The lower the resistance of the pot, the greater the size of the eddy current.

Power loss (I.e heat) is directly proportional to current squared, the greater the current, the greater the heat generated

 

[timeflies]

The lower the resistance of the pot, the greater the size of the eddy current.

Power loss (I.e heat) is directly proportional to current squared, the greater the current, the greater the heat generated

Ahh that makes much more sense, thank you! I was confused as you needed higher resistance for higher heat loss but also needed low resistance for there to be eddy currents, but relating to that equation, it makes sense

 

[Fizzy_Cyst]

Yeah, don't be misled. Some sources say that Iron works well with induction cooktops due to its high resistance, which is incorrect!

The main mechanism via which heat is generated in induction cooktops is magnetic hysteresis, rather than induced eddy currents. Otherwise, Aluminium (which is a far better conductor than iron and its alloys) would be better suited to an induction cooktop due to its lower resistance.

Perhaps look into magnetic hysteresis as it shows you have gone beyond the syllabus, which the markers really want!

 

[Speed6]

Yeah, don't be misled. Some sources say that Iron works well with induction cooktops due to its high resistance, which is incorrect!

The main mechanism via which heat is generated in induction cooktops is magnetic hysteresis, rather than induced eddy currents. Otherwise, Aluminium (which is a far better conductor than iron and its alloys) would be better suited to an induction cooktop due to its lower resistance.

Perhaps look into magnetic hysteresis as it shows you have gone beyond the syllabus, which the markers really want!

Prof. Dr. Fizzy_Cyst

 

[Rhinoz8142]

Yeah, don't be misled. Some sources say that Iron works well with induction cooktops due to its high resistance, which is incorrect!

The main mechanism via which heat is generated in induction cooktops is magnetic hysteresis, rather than induced eddy currents. Otherwise, Aluminium (which is a far better conductor than iron and its alloys) would be better suited to an induction cooktop due to its lower resistance.

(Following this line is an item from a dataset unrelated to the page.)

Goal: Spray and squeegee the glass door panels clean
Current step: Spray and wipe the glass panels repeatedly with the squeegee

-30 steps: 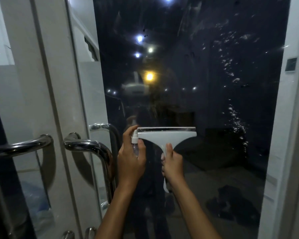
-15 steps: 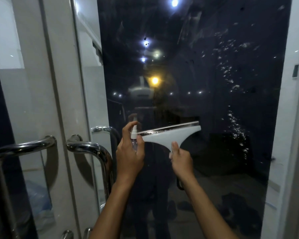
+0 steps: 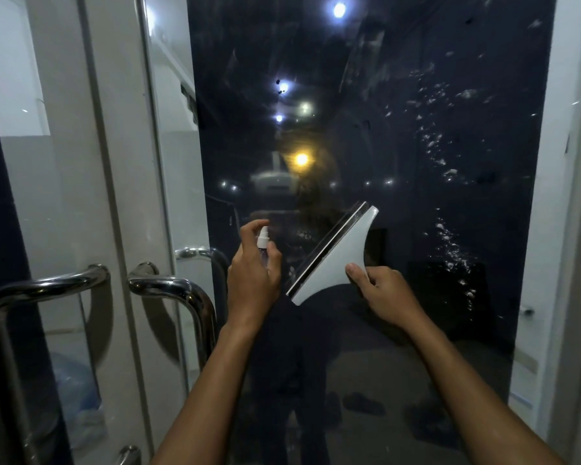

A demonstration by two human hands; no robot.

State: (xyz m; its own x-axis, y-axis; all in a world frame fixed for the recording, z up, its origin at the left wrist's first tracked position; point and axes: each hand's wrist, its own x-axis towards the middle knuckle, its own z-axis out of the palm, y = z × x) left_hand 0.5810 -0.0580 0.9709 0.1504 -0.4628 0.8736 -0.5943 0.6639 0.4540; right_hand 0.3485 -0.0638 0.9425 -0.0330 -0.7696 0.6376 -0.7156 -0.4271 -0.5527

Perhaps look into magnetic hysteresis as it shows you have gone beyond the syllabus, which the markers really want!

Really could you do that ?

 

[QZP]

The lower the resistance of the pot, the greater the size of the eddy current.

Power loss (I.e heat) is directly proportional to current squared, the greater the current, the greater the heat generated

I'm still not convinced. The formula you supplied I've seen only apply to transmission lines (unless you have a source that says otherwise).

Using HSC understanding, even if eddy current size increases with decreased electrical resistance, the rate at which that electrical energy is converted to heat decreases because of the decreased electrical resistance (electron collisions)??.

But also taking the alternative: if we instead increase electrical resistance, then there would be minimal eddy current to convert to heat...

Seems like both situations is incorrect :{ I don't like this Q

 

[mreditor16]

I'm still not convinced. The formula you supplied I've seen only apply to transmission lines (unless you have a source that says otherwise).

Using HSC understanding, even if eddy current size increases with decreased electrical resistance, the rate at which that electrical energy is converted to heat decreases because of the decreased electrical resistance (electron collisions)??.

But also taking the alternative: if we instead increase electrical resistance, then there would be minimal eddy current to convert to heat...

Seems like both situations is incorrect :{ I don't like this Q

I was thinking the same..... :/

 

[Fizzy_Cyst]

I'm still not convinced. The formula you supplied I've seen only apply to transmission lines (unless you have a source that says otherwise).

Using HSC understanding, even if eddy current size increases with decreased electrical resistance, the rate at which that electrical energy is converted to heat decreases because of the decreased electrical resistance (electron collisions)??.

But also taking the alternative: if we instead increase electrical resistance, then there would be minimal eddy current to convert to heat...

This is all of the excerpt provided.